Stash: Have Your Scratchpad and Cache It Too

- Hide Paper Summary

Paper Title: Stash: Have Your Scratchpad and Cache It Too
Link: https://dl.acm.org/doi/10.1145/2749469.2750374
Year: ISCA 2015
Keyword: Scratchpad memory; Stash; GPGPU

Back

Highlights:

This paper achieves a balancing point between cache memory (software transparent, coherent) and scratchpad memory (software managed, non-coherent) by proposing a scratchpad design that is still fine-grained, software managed, but features on-demand load and eviction, and hardware coherence support. This retains the efficiency of scratchpad memory while getting rid of usability barriers such as software managed coherence and data loading/eviction.
Scratchpad memory does not need to support per-word address tracking. Instead, on GPGPU applications, it is sufficient to only support stride patterns on compact 2D tiles.

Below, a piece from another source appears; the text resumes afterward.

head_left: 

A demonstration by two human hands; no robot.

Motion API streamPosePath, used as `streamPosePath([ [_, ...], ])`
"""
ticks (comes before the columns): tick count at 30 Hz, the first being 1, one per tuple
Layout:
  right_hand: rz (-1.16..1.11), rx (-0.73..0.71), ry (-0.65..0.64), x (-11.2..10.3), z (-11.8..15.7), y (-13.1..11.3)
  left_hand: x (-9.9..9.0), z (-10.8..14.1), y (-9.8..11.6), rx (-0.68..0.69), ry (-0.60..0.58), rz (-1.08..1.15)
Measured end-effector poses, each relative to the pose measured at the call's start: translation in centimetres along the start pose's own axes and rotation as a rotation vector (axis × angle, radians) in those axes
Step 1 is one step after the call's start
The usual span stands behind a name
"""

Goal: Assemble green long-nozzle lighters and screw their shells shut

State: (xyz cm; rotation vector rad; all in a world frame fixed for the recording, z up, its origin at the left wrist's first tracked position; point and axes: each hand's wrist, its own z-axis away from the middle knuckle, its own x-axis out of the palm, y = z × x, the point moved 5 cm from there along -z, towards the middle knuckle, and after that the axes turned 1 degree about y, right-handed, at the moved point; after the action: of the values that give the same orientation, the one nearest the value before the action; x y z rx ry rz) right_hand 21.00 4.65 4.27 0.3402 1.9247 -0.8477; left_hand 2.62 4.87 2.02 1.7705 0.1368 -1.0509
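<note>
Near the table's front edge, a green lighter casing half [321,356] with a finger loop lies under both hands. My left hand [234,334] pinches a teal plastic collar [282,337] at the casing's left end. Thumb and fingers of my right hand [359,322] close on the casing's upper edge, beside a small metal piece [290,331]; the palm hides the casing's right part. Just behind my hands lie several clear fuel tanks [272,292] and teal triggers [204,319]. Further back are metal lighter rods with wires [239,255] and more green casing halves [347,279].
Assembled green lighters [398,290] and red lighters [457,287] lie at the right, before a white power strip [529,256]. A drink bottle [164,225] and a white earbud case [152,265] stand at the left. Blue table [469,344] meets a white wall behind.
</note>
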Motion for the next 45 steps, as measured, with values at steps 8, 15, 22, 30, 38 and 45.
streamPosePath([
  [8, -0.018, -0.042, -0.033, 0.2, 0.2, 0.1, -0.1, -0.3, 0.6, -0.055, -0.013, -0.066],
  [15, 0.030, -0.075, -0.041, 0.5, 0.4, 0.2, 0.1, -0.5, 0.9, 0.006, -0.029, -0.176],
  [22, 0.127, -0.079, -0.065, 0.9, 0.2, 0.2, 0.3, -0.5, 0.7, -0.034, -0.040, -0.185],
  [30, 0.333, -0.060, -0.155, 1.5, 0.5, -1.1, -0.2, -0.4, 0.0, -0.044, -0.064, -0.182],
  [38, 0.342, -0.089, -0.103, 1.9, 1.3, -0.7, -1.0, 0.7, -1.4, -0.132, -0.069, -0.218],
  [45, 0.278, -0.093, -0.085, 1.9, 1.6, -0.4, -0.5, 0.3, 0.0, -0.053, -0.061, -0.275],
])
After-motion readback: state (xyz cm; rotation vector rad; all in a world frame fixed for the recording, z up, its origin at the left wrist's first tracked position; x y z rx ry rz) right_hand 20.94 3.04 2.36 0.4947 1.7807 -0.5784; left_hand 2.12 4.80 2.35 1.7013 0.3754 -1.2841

The address generation in this case only requires a few size arguments, and we can compute the offset of the element in the global address space given the offset in the scratchpad memory.

Comments:

This paper essentially describes a tag-less, word-granularity VA cache memory design, where application explicitly manages the data storage and use private address pointers. While this is a good balancing point between pure cache and pure scratchpad memory designs, the descriptions in the paper is over-complicated since the author was basically just describing how a on-demand cache works without saying it is a cache.
TLB/RTLB seems a heavyweight component that requires lots of attention that is missing from the paper. How are TLB/RTLB loaded? Is there a page walker? Is there a dedicated page table? Does the application initializes it (likely not)? On a second thought, the TLB can grab information from the GPU’s TLB. RTLB contains the same amount of information as in the TLB, and it does not need any page walk.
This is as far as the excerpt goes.